Wednesday, July 30, 2003

Japanese Honeybees Versus Hornets

Found on Crypto-Gram for 11/15/2002.

Giant hornets regularly attack beehives. Typically, an attack begins when a single hornet captures a lone bee nearby the hive. After several of these perimeter skirmishes, one hornet leaves a marking pheromone at the hive's entrance. This pheromone attracts the other hornets, who arrive en masse and attack the beehive. The bees' stingers can't penetrate the hornets' armor, so it's a one-sided slaughter; something like 30,000 bees can be killed in a few hours by 30-40 hornets.
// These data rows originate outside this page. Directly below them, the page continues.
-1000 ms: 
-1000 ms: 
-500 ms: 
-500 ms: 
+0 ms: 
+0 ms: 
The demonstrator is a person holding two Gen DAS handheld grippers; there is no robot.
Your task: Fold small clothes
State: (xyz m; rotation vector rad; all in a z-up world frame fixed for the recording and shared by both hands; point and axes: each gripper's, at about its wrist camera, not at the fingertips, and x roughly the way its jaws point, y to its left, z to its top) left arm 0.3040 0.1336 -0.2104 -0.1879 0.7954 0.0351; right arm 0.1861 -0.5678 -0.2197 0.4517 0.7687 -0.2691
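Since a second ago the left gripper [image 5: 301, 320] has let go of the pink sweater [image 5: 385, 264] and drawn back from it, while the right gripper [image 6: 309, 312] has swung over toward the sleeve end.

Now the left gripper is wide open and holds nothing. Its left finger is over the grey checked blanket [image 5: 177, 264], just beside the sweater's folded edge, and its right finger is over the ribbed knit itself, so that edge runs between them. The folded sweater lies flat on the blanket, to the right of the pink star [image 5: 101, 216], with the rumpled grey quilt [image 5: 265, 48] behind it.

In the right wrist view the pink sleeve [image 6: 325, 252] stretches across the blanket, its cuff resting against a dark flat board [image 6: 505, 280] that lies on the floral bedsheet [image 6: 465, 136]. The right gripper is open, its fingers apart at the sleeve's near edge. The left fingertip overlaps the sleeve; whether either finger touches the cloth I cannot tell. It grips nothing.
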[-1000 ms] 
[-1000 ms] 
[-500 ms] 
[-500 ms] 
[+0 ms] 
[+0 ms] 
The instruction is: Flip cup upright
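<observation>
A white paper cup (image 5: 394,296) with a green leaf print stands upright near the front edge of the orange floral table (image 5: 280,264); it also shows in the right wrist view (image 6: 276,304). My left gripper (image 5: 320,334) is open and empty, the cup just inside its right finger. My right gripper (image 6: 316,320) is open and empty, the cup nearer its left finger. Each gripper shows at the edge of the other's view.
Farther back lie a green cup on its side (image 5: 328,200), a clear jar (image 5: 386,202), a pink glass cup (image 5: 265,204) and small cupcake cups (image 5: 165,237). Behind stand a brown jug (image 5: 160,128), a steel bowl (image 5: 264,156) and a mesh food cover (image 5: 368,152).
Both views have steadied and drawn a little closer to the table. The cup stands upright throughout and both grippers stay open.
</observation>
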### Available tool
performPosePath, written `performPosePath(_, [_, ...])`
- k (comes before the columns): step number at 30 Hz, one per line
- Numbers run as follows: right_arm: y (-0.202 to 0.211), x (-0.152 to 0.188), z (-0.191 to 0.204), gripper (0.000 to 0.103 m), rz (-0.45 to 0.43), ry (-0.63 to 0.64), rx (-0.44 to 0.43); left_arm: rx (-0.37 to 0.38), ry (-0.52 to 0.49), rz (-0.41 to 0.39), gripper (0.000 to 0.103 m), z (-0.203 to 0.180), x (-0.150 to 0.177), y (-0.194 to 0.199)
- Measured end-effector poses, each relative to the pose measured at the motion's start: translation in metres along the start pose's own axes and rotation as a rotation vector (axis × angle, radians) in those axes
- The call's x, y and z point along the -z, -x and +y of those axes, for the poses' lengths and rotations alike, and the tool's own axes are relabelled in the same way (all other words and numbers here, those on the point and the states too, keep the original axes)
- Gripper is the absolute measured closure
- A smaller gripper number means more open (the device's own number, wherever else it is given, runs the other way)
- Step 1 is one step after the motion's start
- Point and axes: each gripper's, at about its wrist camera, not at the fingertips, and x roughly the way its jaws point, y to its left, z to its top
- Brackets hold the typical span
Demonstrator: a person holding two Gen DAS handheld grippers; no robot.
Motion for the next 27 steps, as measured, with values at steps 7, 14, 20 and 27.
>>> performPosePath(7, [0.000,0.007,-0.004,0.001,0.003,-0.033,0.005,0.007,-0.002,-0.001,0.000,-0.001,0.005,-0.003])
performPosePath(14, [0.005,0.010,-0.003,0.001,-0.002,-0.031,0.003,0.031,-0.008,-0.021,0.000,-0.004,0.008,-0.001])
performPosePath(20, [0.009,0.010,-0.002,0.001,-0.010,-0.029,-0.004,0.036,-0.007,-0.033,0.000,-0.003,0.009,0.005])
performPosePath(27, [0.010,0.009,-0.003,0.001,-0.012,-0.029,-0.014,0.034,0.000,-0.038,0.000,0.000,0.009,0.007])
Japanese honeybees, however, have evolved an interesting defensive strategy. When a hornet marks the hive's entrance, the bees guarding the entrance return to the hive and wait for the attacking hornets. This has the effect of luring the first attacking hornets into the hive, rather than allowing them to start their attack outside. Simultaneously, over 1000 worker bees in the hive leave the combs and mass just inside the hive's entrance. When a hornet tries to
enter the hive, the workers surround it, forming a ball of bodies, and cook it to death with their body heat. The bees also release a pheromone that draws ever more bees from the hive's interior to come to the entrance and defend the nest.

This strategy must be perfect in order to be successful. If the bees fail in killing the first hornet attackers, then the hornet pheromone gets stronger, and more hornets arrive to reinforce their attack. By sheer numbers, the hornets can overpower the bees.